No Brasil, a Pfizer possui dois colírios indicados para portadores de glaucoma que pertencem à classe das prostaglandinas: Xalatan (latanoprosta) e Xalacom (latanoprosta e maleato de timolol). Ambos atuam no controle da pressão intraocular e, por serem de dose única diária, contribuem na adesão ao tratamento.
 
Glaucoma de baixa pressão é pouco conhecido

E como é possível identificar a doença precocemente a tempo de evitar que evolua para cegueira? "Antes acreditávamos que bastava a pressão intraocular estar abaixo de 20 mmHg para descartarmos a possibilidade de glaucoma. Porém, hoje sabemos que existe o chamado glaucoma de baixa pressão, mais comum em pacientes asiáticos. A pressão de 15mmHg em determinado paciente, por exemplo, pode ser suficiente para lesar o nervo óptico", explica a especialista.
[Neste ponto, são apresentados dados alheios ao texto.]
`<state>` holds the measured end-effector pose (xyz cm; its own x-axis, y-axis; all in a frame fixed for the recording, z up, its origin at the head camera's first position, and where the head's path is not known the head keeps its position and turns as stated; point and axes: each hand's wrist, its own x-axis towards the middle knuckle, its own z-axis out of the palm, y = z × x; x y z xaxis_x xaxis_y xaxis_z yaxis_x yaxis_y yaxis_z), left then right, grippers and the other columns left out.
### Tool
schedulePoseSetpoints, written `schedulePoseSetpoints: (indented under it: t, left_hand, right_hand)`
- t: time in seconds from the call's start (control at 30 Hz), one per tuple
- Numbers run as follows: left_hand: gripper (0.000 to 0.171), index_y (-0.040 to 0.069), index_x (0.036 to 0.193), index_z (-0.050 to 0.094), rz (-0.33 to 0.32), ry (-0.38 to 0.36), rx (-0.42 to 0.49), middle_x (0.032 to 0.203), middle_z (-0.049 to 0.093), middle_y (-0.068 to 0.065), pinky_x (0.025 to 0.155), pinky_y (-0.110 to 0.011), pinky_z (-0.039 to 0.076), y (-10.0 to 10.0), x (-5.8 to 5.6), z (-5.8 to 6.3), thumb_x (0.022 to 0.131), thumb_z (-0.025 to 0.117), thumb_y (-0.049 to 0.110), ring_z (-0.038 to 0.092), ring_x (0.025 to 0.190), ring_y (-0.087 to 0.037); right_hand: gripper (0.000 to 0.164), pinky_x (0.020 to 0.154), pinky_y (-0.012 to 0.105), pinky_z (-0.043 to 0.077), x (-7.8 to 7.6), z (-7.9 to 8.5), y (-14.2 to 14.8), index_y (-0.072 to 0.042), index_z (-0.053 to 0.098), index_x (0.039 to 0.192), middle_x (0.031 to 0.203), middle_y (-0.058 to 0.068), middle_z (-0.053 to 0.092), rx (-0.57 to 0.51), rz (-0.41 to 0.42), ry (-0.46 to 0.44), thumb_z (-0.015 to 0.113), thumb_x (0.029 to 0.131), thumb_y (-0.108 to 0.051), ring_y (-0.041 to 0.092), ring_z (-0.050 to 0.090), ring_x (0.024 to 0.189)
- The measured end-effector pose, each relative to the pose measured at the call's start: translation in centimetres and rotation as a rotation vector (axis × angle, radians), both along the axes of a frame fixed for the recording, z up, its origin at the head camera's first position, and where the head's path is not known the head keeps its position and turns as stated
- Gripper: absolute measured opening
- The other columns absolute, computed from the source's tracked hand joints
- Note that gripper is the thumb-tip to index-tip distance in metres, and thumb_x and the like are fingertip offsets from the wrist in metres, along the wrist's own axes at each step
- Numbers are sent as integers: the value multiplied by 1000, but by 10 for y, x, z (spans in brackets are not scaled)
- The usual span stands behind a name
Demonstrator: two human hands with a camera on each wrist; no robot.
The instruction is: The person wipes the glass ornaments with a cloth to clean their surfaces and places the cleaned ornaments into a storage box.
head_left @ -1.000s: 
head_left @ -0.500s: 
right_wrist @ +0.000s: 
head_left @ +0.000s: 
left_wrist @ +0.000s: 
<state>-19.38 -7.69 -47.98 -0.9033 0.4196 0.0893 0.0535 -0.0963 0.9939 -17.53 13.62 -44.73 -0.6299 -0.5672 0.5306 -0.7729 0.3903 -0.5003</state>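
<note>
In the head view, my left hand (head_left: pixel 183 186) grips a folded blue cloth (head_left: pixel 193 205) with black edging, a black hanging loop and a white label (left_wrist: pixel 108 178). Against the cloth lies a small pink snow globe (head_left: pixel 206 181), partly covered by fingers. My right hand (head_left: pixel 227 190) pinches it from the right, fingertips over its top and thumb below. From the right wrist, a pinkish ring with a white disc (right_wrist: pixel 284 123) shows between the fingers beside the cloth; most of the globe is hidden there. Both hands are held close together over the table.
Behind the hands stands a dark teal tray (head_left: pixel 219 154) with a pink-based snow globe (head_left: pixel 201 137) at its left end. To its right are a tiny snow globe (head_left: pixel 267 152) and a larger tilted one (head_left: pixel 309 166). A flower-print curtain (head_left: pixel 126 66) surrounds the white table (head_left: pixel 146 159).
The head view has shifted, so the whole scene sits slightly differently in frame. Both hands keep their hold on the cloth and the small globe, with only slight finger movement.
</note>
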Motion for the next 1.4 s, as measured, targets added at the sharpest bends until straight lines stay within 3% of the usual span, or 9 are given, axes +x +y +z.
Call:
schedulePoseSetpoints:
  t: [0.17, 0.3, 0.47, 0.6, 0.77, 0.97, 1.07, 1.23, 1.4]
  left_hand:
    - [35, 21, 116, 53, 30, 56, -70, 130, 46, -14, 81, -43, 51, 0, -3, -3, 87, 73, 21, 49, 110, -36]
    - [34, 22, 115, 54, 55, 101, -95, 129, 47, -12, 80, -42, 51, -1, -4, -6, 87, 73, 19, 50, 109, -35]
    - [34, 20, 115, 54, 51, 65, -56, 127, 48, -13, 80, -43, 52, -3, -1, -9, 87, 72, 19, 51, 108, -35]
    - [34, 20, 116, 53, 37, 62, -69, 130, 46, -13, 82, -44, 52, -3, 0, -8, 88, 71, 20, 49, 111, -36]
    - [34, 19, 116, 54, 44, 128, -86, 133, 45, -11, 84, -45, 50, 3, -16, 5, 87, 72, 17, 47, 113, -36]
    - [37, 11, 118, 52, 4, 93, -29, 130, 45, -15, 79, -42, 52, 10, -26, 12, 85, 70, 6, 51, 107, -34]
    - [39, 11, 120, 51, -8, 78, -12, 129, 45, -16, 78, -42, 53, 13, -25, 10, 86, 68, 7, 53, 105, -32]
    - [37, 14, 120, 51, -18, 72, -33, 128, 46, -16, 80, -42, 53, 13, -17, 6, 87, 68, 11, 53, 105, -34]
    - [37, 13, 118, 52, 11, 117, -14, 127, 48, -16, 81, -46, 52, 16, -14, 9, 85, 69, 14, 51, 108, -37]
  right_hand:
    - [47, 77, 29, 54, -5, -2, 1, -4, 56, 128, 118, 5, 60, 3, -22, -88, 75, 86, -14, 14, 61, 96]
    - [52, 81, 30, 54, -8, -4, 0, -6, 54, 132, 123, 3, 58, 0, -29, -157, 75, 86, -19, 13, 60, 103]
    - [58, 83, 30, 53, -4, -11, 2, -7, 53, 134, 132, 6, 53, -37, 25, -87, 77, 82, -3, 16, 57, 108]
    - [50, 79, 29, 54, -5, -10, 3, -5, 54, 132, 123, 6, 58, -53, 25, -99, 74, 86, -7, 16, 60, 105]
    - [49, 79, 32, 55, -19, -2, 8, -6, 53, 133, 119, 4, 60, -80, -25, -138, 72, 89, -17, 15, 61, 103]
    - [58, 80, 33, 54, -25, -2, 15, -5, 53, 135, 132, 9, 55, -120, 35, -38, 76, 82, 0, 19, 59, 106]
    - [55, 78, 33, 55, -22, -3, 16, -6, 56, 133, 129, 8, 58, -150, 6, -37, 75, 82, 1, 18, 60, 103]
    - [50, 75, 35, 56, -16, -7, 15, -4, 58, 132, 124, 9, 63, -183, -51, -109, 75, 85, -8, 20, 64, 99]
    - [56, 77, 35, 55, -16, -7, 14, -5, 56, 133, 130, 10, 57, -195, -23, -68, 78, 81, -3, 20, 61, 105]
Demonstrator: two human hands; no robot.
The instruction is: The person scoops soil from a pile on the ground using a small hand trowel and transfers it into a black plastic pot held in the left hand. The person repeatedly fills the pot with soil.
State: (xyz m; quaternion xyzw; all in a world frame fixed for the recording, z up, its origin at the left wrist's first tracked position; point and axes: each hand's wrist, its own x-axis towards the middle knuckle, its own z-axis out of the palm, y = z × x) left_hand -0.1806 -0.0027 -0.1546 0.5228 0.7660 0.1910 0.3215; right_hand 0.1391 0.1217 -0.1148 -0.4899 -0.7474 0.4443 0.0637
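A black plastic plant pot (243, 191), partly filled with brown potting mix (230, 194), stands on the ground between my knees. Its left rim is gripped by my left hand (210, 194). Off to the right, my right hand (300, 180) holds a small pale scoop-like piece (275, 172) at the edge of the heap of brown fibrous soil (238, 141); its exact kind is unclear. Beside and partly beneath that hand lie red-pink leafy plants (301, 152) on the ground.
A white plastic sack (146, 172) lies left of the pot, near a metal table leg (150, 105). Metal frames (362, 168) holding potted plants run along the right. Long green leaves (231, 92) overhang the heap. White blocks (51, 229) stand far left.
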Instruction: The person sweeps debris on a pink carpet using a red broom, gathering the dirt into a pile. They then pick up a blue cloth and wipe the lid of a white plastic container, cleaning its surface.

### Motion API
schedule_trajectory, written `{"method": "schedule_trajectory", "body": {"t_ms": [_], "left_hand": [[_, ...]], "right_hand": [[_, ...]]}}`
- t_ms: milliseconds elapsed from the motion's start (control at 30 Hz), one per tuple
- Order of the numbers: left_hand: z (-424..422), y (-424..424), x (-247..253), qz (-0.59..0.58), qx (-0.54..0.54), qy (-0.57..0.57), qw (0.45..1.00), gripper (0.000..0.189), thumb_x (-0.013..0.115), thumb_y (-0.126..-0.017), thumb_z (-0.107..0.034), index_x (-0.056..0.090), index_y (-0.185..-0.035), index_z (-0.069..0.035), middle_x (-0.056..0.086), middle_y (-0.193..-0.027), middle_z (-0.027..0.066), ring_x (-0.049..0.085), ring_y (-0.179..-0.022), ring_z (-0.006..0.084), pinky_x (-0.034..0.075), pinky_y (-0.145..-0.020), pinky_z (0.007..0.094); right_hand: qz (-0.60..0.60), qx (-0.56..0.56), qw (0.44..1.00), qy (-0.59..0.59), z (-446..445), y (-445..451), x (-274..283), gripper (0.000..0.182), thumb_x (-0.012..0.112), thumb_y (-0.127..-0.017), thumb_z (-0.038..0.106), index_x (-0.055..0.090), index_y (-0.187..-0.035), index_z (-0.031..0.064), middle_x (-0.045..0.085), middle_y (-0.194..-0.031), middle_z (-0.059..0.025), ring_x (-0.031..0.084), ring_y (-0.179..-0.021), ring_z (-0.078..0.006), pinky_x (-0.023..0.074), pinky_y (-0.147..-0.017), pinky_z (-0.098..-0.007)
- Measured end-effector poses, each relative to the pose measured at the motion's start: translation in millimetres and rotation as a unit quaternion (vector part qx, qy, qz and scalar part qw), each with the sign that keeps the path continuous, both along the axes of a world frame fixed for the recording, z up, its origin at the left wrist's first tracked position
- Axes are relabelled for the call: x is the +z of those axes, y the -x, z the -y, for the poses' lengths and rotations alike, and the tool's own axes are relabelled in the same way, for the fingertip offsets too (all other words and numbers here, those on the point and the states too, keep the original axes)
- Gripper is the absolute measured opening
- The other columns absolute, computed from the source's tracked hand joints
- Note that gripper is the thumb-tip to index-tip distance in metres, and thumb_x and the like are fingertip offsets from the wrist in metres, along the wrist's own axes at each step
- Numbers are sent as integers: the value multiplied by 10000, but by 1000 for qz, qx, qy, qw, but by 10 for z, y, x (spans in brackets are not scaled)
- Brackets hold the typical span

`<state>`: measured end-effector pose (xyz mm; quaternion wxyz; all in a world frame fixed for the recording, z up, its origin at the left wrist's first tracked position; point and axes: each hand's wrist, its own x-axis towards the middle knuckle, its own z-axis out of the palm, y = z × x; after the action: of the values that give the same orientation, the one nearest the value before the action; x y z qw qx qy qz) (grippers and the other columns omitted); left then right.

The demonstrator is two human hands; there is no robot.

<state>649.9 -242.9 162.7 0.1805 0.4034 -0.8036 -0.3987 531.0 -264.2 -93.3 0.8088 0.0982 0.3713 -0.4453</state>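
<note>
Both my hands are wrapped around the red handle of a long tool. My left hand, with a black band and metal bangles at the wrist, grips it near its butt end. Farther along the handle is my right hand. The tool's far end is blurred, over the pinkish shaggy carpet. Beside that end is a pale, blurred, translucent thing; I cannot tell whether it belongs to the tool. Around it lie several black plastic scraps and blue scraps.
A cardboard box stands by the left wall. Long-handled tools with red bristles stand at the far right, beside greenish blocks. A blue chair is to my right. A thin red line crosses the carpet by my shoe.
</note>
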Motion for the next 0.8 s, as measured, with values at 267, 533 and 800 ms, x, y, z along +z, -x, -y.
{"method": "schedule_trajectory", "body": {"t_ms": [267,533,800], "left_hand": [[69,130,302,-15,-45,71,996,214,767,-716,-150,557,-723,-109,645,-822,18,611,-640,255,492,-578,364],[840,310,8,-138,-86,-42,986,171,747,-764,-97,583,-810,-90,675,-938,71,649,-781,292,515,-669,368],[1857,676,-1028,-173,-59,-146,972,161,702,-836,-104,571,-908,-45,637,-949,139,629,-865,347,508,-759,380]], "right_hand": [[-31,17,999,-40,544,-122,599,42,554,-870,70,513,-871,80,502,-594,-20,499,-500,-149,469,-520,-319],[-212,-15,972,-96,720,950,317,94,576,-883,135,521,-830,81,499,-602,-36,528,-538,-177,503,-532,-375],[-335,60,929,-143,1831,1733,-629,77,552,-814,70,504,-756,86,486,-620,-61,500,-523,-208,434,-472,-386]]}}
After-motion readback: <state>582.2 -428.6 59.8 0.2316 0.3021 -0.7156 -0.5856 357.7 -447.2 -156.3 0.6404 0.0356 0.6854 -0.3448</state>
Por isso, é importante que durante o diagnóstico o médico realize não só a medição da pressão intraocular, a análise clínica e do histórico familiar do paciente, mas também exames que avaliem o estado do nervo óptico (exame de fundo de olho), a amplitude do campo visual e a espessura da córnea. Dessa forma é possível avaliar se há lesão ao nervo óptico e qual é o nível de pressão intraocular considerado seguro para aquela pessoa.

Segundo Regina Cele, o diagnóstico precoce e preciso é importante porque, no glaucoma, a suspeita da doença não é tratada: "só indicamos o medicamento quando há realmente uma lesão do nervo, não há indicação de colírio profilático".

Vale lembrar que o glaucoma também pode ser uma doença congênita, considerada primária quando a criança nasce com lesão no nervo óptico e secundária, seja por má formações, síndromes, tumores ou outras doenças que afetam o nervo óptico. Nesses casos, geralmente a indicação de tratamento é cirúrgica.

Na fase adulta, o tipo de glaucoma mais comum e mais simples de ser conduzido é o primário, com 80% dos casos. No entanto, a doença também pode surgir por conta de outras enfermidades, como o diabetes. "Trata-se do glaucoma neovascular causado por uma oclusão na veia central da retina ou retinopatia diabética proliferativa. Quando não tratada, esta enfermidade leva ao aumento súbito da pressão interna do olho", afirma Regina.

Segundo a especialista, tanto nas crianças quanto nos adultos os tipos secundários são mais graves, refratários ao tratamento e com maior risco de cegueira.
 
Sensação de invalidez


Os impactos do glaucoma não-tratado na vida dos pacientes extrapolam a perda gradual da visão. "Geralmente os portadores da doença são idosos, têm outras comorbidades e a cegueira poderá excluí-los definitivamente das atividades e da comunidade. Eles ficam ainda mais dependentes dos familiares e cuidadores e, não raro, entram em depressão", salienta a especialista.

A negação costuma ser a primeira reação dos portadores de glaucoma. Neste momento, é fundamental que a família e os amigos estejam próximos para auxiliá-los. "Todos precisam se conscientizar do seu papel no tratamento. Nosso olhar vai muito além da visão, ele transmite sentimento.
 
E a cegueira contribui com a perda da capacidade da leitura do meio externo e a transmissão da emoção do meio interno, sendo necessária uma readequação do paciente. As perdas são intangíveis", completa Regina.